Yahoo Developing Open Source Server Software For Spam-Resistant E-Mail

Even as the House of Representatives on Dec. 8 approved the first federal bill to outlaw spam--the Can-Spam Act of 2003, which President Bush is expected to sign into law--businesses beset by unsolicited commercial E-mail continue to devise more robust defenses. The latest proposal from Internet service and content provider Yahoo Inc. calls for the deployment of open-source authentication software to verify the Internet domain from which messages originate.

The company is developing code, called DomainKeys, that's compatible with Sendmail and qmail, two popular E-mail transmission programs known as message transfer agents. It anticipates release sometime next year. DomainKeys will use public key cryptography to digitally sign outgoing messages to reassure a public now suspicious of E-mail.

An October study by the nonprofit Pew Internet & American Life Project found that more than half of E-mail users surveyed have become less trusting of E-mail as a result of spam. That's understandable given the ease with which spammers are able to make their solicitations and scams appear to have come from reputable sources.

As the largest commercial provider of E-mail in the United States, according to Nielsen/NetRatings' October numbers, Yahoo has reason to be concerned: Spam accounts for perhaps half of the messages it handles. "Clearly there's a real cost for us, as well as other major players," says Brad Garlinghouse, VP of communication products at Yahoo.

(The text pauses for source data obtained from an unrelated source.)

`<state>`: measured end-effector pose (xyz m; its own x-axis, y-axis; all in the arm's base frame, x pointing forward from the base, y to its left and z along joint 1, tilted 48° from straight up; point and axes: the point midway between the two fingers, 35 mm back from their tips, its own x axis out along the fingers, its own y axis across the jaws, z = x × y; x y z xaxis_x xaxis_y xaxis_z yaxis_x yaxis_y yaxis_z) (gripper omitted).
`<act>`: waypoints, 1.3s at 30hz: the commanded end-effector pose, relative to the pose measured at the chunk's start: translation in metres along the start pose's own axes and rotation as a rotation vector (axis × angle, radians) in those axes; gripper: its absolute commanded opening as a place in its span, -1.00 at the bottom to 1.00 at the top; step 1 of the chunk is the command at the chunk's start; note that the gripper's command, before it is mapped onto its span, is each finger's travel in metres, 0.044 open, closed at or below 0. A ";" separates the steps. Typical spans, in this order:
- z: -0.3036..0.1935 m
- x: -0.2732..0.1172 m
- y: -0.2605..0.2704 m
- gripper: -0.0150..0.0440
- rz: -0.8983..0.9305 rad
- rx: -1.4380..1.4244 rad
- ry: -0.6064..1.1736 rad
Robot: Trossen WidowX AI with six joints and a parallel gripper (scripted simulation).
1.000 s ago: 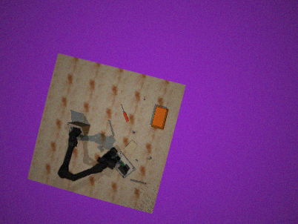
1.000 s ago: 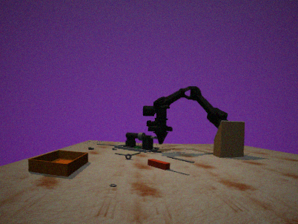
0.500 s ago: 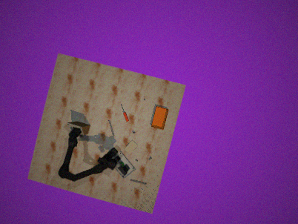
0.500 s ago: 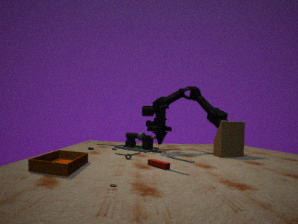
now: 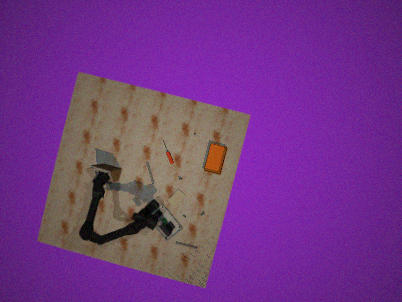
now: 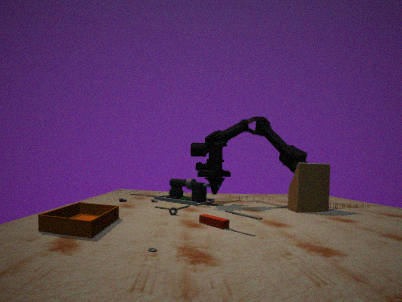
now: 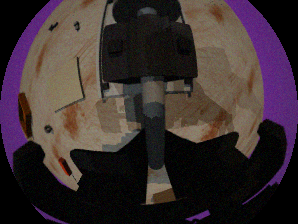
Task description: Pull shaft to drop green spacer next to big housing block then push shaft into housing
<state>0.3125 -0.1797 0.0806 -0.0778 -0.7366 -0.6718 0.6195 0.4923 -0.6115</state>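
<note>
The parallel-jaw gripper [image 5: 159,216] [image 6: 215,192] [image 7: 152,129] points down at the near end of the shaft [image 7: 154,112]. Its fingers are nearly closed, clamped on the shaft's free end. From the gripper, the shaft extends into the closer dark block [image 6: 199,192] [image 7: 150,52] of the fixture. In the exterior view, a second dark block [image 6: 176,188] stands beyond it, with a pale cylindrical part [image 6: 189,183] between the two. Green shows low between the blocks; it is probably the green spacer [image 6: 185,198], though its exact seating cannot be determined. An orange tray [image 5: 215,158] [image 6: 75,227] [image 7: 24,116] lies well apart from the gripper.
</note>
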 end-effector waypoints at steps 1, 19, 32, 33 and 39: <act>0.007 -0.002 0.000 -0.49 0.001 0.007 -0.013; 0.014 -0.002 0.000 -0.49 0.001 0.007 -0.013; 0.018 -0.002 0.000 -0.49 0.001 0.007 -0.014; 0.018 -0.002 0.000 -0.49 0.001 0.007 -0.014; 0.020 -0.002 0.000 -0.49 0.001 0.007 -0.014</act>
<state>0.3227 -0.1857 0.0864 -0.0778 -0.7365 -0.6719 0.6201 0.4920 -0.6111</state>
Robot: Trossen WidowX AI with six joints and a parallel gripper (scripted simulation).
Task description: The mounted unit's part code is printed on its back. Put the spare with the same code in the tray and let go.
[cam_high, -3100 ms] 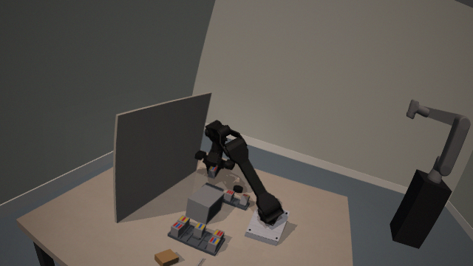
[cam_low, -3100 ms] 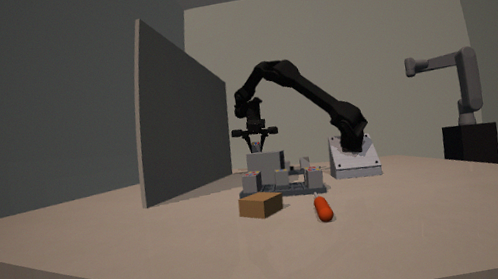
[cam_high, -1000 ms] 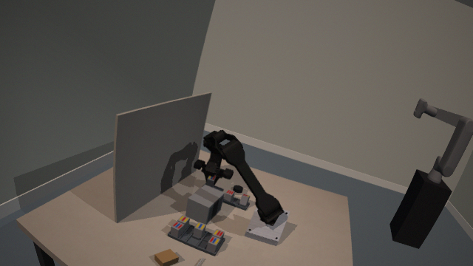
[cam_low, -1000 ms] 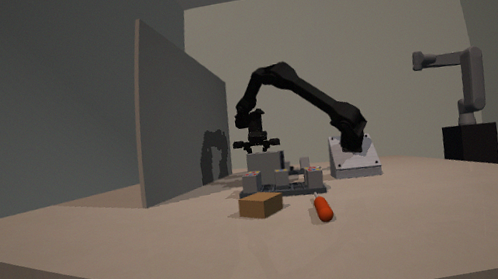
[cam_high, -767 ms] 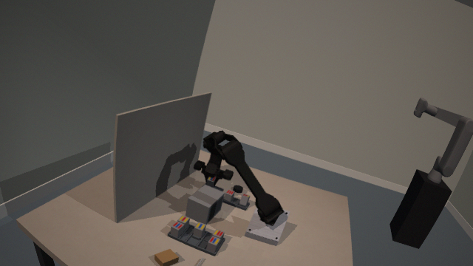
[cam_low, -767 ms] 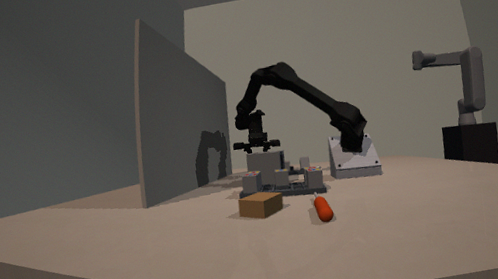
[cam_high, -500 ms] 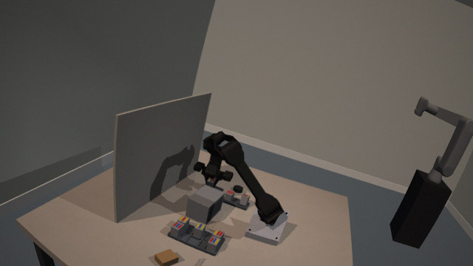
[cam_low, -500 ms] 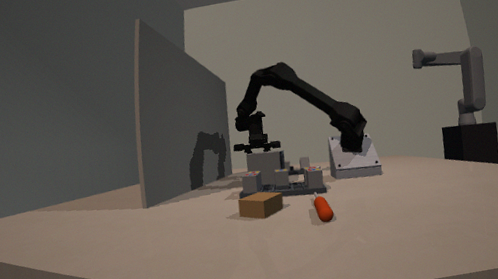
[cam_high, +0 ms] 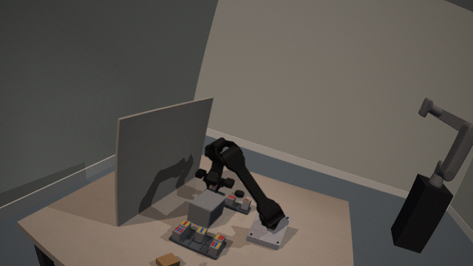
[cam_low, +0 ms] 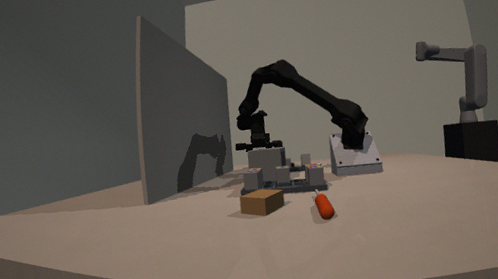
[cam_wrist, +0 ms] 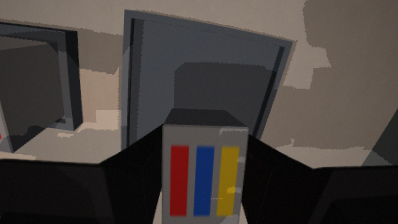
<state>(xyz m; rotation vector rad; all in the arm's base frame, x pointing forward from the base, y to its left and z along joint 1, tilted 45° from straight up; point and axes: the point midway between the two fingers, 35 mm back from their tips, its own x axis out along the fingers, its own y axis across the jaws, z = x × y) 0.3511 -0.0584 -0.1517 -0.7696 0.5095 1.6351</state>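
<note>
My gripper [cam_high: 213, 187] [cam_low: 259, 147] [cam_wrist: 198, 131] is shut on a grey spare block [cam_wrist: 205, 137] with red, blue and yellow stripes on top. It holds the block above the dark grey tray [cam_wrist: 162, 47], nearer the tray's lower side in the wrist view; a shadow falls on the tray floor. Whether the block touches the tray is hidden. A front rack [cam_high: 196, 250] [cam_low: 320, 187] holds several striped spares. A back rack [cam_high: 236, 210] holds spares with striped tops, two of which [cam_high: 231, 199] [cam_high: 246, 204] show clearly. I cannot make out the mounted unit's code.
A large grey box [cam_high: 206, 207] [cam_low: 267, 163] stands between the gripper and the front rack. A tall panel [cam_high: 159, 159] [cam_low: 183, 110] stands to the left. A black round object [cam_high: 239, 193] lies near the back rack. A brown block [cam_high: 168, 259] [cam_low: 261, 201] and an orange-handled screwdriver [cam_low: 324, 206] lie in front.
</note>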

But the damage goes beyond dollars. "The cost to the spoofed companies is staggering," Tom Gillis, senior VP of marketing for anti-spam vendor IronPort Systems Inc., wrote in an E-mail message, "not only in terms of the cost to maintain an infrastructure capable of handling the inevitable influx of mail bouncing from bad addresses, but also the cost to their customer-service departments for handling the complaints, and the immeasurable damage to their reputations as trustworthy companies."While Garlinghouse acknowledges that sender authentication won't stop spam completely, he sees DomainKeys as a means to restore consumer trust. He says that once "we actually have credibility and confidence that the E-mail that said it came from Yahoo.com actually did come from Yahoo.com, we then can use other intelligence and filters ... so that an individual user can, with confidence and effectiveness, determine what actually ends up in his or her in-box."

Yahoo is already fighting spam on other fronts. In April, it formed an anti-spam alliance with America Online and Microsoft, to which it remains committed.

As for partners planning to implement DomainKeys, Garlinghouse expects some announcements soon. The software, he says, "is a very neutral solution that doesn't king-make one player. By making it easy for people to adopt a low-overhead, low-cost, highly credible deterrent to spam in the in-box, we're optimistic that we'll have some partnerships as we move forward."

Gillis sees the proposal as a positive step but cautions there's much left to do. "If this technology is adopted, it would be a great battle won in the war on spam, but the war is still far from over," he says. "While this would prevent spammers from imitating trustworthy senders, it does nothing to really limit the spam being legally sent from self-avowed spammers. The next step will be to determine how to stem the flow of spam from authenticated sources."